O nível do mar sobe atualmente a uma taxa de 3,7 milímetros por ano. Parece pouco. Mas para um país cuja maior parte do território está abaixo de 1,5 metro, 3,7 mm/ano significa que, até 2100, as Maldivas podem se tornar inabitáveis — não submersas completamente, mas com tanta intrusão de água salgada nos lençóis freáticos, tanta erosão costeira e tantas inundações que viver ali se torna impossível. O IPCC estima que o nível do mar pode subir entre 0,5 e 1,1 metro até 2100. Na estimativa mais otimista, as Maldivas perdem 30% do território. Na mais pessimista, desaparecem.
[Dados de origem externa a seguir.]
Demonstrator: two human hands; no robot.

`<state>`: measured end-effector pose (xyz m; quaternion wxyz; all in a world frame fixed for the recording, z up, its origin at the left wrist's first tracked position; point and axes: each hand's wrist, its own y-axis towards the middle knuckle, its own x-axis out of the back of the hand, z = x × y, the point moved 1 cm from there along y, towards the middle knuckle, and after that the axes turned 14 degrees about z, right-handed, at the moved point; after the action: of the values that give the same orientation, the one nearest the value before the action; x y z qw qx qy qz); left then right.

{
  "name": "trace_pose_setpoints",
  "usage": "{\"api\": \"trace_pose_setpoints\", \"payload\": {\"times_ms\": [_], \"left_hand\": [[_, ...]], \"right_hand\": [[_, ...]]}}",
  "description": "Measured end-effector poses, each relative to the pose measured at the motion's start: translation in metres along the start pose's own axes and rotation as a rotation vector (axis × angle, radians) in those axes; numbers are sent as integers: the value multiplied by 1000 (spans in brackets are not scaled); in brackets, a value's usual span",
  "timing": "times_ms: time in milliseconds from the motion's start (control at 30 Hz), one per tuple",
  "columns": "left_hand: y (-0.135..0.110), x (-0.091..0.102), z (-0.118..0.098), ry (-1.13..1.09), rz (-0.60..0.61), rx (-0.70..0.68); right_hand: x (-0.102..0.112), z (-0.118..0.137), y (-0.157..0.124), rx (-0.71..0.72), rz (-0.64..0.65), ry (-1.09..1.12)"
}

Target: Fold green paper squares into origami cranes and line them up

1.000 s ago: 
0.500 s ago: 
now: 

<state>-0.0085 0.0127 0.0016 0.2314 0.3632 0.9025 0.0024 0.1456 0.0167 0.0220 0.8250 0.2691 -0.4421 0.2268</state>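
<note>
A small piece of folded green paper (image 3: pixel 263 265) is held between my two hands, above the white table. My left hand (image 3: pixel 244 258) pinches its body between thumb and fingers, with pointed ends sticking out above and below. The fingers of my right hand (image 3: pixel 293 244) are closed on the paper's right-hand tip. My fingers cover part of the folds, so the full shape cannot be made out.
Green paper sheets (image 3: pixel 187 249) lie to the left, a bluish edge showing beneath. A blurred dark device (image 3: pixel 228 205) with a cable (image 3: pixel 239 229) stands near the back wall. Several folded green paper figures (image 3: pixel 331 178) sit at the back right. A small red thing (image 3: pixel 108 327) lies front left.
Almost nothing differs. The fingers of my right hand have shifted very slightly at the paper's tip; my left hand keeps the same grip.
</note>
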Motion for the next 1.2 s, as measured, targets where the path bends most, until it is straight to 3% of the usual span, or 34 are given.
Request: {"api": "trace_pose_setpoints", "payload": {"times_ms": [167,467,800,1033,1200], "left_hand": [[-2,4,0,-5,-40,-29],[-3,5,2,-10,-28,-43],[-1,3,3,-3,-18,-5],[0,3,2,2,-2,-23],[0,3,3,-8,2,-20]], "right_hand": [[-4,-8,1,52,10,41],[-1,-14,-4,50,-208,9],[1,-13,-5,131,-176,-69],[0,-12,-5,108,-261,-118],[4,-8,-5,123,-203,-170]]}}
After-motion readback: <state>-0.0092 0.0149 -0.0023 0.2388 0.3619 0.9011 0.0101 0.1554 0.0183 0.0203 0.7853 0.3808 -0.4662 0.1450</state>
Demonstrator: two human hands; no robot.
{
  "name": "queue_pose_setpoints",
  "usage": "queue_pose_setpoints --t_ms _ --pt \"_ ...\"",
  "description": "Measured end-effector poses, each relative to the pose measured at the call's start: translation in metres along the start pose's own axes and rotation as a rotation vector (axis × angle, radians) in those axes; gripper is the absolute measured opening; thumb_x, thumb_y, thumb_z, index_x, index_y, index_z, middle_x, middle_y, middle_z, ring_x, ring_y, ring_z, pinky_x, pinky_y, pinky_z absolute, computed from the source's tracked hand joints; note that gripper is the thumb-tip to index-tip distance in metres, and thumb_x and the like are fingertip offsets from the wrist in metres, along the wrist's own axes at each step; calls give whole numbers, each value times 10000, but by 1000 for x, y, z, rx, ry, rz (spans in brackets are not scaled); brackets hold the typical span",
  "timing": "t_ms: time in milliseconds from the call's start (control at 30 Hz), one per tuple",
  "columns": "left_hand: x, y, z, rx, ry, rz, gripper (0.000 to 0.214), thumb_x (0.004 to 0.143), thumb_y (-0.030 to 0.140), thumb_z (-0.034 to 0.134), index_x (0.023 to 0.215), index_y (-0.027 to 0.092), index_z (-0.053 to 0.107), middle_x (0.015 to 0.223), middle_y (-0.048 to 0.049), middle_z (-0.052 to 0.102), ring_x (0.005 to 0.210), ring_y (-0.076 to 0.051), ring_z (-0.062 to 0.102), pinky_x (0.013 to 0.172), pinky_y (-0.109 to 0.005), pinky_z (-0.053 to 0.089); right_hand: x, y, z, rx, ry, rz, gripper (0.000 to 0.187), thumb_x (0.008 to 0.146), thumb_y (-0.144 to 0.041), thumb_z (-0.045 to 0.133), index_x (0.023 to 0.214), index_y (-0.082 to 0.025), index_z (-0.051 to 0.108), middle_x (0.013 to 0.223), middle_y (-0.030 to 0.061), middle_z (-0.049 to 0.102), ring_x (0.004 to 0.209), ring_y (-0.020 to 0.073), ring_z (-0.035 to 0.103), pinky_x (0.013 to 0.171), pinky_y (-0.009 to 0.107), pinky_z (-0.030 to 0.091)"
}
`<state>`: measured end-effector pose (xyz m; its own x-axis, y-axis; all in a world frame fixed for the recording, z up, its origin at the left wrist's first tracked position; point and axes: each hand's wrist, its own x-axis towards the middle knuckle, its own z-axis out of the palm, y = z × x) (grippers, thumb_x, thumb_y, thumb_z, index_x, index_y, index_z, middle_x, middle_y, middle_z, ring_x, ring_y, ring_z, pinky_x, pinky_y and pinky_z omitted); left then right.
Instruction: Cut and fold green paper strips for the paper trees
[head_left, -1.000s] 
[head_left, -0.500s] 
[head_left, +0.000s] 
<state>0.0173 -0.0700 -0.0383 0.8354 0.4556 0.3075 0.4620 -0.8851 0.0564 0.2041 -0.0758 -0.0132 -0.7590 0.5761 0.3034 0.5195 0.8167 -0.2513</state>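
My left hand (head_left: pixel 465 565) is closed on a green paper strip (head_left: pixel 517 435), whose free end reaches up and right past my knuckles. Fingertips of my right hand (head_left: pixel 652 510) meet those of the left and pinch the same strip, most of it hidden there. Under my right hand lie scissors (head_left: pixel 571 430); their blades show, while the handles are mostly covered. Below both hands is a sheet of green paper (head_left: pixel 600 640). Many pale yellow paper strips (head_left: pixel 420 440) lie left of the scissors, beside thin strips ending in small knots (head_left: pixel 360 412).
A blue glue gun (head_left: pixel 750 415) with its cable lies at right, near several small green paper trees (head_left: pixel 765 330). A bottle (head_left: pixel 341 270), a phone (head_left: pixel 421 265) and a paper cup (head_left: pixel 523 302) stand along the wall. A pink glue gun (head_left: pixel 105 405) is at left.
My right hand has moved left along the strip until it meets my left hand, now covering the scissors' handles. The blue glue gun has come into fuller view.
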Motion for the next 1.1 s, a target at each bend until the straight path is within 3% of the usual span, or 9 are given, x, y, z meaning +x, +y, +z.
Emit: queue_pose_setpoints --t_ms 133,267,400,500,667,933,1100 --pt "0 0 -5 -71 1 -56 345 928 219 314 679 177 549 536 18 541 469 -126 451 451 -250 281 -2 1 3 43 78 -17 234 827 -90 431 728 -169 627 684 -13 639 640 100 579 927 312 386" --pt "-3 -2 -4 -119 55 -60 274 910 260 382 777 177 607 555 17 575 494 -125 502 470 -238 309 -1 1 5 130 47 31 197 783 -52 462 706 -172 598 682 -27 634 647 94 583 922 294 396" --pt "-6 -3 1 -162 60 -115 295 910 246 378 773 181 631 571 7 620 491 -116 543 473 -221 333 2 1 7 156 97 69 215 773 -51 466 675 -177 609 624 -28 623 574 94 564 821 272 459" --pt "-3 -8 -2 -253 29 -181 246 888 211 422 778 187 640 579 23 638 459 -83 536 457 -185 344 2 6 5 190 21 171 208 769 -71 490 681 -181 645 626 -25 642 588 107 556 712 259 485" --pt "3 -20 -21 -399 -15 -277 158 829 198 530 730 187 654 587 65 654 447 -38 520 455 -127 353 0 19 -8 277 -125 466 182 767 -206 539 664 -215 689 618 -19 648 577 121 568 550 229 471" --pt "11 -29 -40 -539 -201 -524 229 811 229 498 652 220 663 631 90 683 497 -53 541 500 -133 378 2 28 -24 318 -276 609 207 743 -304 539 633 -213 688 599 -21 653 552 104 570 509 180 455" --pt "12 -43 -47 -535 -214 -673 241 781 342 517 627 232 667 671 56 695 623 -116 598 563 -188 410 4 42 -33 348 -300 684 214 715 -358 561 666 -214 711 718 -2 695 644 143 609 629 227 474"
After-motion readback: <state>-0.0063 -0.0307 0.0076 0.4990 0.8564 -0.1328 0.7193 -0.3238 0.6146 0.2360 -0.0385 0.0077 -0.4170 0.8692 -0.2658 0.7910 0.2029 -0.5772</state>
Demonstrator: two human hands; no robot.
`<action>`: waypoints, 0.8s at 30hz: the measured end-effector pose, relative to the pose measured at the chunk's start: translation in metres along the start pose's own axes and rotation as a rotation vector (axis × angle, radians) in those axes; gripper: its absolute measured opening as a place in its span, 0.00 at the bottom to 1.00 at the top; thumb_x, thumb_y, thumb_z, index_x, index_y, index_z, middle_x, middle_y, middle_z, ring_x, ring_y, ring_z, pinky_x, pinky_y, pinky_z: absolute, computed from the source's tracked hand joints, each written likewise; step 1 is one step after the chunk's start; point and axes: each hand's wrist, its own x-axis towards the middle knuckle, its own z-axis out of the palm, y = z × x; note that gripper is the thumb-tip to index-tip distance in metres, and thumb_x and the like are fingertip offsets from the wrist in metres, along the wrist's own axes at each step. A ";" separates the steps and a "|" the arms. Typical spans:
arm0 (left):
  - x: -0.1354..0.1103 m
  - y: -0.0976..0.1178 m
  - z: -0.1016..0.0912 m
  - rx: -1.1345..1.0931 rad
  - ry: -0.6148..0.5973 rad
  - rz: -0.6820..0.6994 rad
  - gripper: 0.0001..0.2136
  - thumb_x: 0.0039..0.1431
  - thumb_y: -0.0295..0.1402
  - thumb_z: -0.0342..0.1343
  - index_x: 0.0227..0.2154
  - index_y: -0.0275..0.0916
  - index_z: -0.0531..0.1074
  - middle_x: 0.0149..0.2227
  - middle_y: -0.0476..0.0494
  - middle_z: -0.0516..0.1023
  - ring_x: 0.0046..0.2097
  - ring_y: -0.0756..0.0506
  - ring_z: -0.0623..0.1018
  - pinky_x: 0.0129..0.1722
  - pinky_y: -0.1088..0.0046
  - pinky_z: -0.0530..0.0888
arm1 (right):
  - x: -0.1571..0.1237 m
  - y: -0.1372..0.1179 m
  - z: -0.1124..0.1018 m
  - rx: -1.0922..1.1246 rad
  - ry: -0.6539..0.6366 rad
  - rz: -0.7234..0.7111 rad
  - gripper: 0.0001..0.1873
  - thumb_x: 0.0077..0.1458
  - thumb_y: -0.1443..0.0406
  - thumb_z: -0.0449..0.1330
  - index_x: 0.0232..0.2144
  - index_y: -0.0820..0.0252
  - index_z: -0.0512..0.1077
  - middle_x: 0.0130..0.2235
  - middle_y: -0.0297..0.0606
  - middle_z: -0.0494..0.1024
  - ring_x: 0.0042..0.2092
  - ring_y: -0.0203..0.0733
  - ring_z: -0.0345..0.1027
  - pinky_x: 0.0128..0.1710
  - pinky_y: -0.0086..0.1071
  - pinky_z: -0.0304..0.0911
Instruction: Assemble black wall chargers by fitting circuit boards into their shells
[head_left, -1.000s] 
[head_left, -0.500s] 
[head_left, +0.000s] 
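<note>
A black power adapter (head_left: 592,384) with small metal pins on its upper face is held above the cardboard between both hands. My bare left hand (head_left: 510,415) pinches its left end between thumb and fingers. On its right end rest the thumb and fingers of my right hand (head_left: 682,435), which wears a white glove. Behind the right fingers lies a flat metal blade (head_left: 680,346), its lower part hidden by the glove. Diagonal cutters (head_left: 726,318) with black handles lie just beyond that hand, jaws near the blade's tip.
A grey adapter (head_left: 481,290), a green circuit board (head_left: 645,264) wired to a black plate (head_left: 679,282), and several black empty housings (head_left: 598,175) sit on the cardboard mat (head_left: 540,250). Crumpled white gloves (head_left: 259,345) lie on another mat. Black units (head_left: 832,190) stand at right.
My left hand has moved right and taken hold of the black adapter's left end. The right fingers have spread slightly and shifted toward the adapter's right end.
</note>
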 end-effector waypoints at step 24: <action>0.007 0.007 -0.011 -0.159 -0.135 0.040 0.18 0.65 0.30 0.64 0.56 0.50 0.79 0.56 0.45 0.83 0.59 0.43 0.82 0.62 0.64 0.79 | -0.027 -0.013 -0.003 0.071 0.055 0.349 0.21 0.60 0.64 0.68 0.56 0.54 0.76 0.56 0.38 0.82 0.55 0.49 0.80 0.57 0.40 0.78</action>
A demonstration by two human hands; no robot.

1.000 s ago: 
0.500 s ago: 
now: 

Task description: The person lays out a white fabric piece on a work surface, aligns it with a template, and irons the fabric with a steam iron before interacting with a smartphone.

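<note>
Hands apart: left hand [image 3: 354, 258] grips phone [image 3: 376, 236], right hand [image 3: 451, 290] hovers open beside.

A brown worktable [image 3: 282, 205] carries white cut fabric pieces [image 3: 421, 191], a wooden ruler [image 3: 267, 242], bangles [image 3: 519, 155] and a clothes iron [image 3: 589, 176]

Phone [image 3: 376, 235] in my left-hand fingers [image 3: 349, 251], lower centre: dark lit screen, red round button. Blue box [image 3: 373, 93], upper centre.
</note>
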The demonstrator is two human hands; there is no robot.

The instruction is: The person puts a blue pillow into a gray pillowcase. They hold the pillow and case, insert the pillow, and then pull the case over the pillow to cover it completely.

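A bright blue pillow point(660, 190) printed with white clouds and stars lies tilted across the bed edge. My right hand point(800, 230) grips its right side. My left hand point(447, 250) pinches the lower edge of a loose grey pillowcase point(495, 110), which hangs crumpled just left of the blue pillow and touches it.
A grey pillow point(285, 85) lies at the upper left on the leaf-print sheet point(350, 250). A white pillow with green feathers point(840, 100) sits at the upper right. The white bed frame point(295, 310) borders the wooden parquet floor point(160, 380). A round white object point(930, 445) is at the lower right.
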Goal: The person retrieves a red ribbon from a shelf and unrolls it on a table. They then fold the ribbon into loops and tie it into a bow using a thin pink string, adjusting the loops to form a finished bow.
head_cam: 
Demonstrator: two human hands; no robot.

Diante disso, o governo maldivo adotou uma estratégia que parece saída de ficção científica: está construindo ilhas artificiais. A mais ambiciosa é a Cidade Flutuante das Maldivas — um complexo planejado de 5.000 residências modulares que flutuam sobre uma base de concreto ancorada no fundo do mar, projetada para subir e descer com as marés e o nível do oceano. Não é uma metáfora. Já está em construção. Arquitetos holandeses — os maiores especialistas do mundo em viver abaixo do nível do mar — estão liderando o projeto.

Ao mesmo tempo, o governo criou um fundo soberano para comprar terras na Índia, Sri Lanka e Austrália. A ideia: se o país físico desaparecer, a nação maldiva sobrevive como entidade legal, com território comprado em outro lugar. É a primeira vez na história que um país planeja a própria realocação física devido a mudanças climáticas.

O paradoxo turístico

As Maldivas são um dos destinos de luxo mais famosos do mundo — resorts sobre a água, bangalôs com piso de vidro, turistas chegando em jatos particulares. Esses turistas chegam em aviões a jato que emitem toneladas de CO2 por voo. O combustível que os trouxe está literalmente afundando o país que vieram admirar. É um paradoxo cruel: as Maldivas se tornaram famosas por sua beleza, e a fama está matando-as.

A questão não é se as Maldivas vão desaparecer. É quando — e o que o resto do mundo fará quando o primeiro país soberano for literalmente apagado do mapa por causa das mudanças climáticas.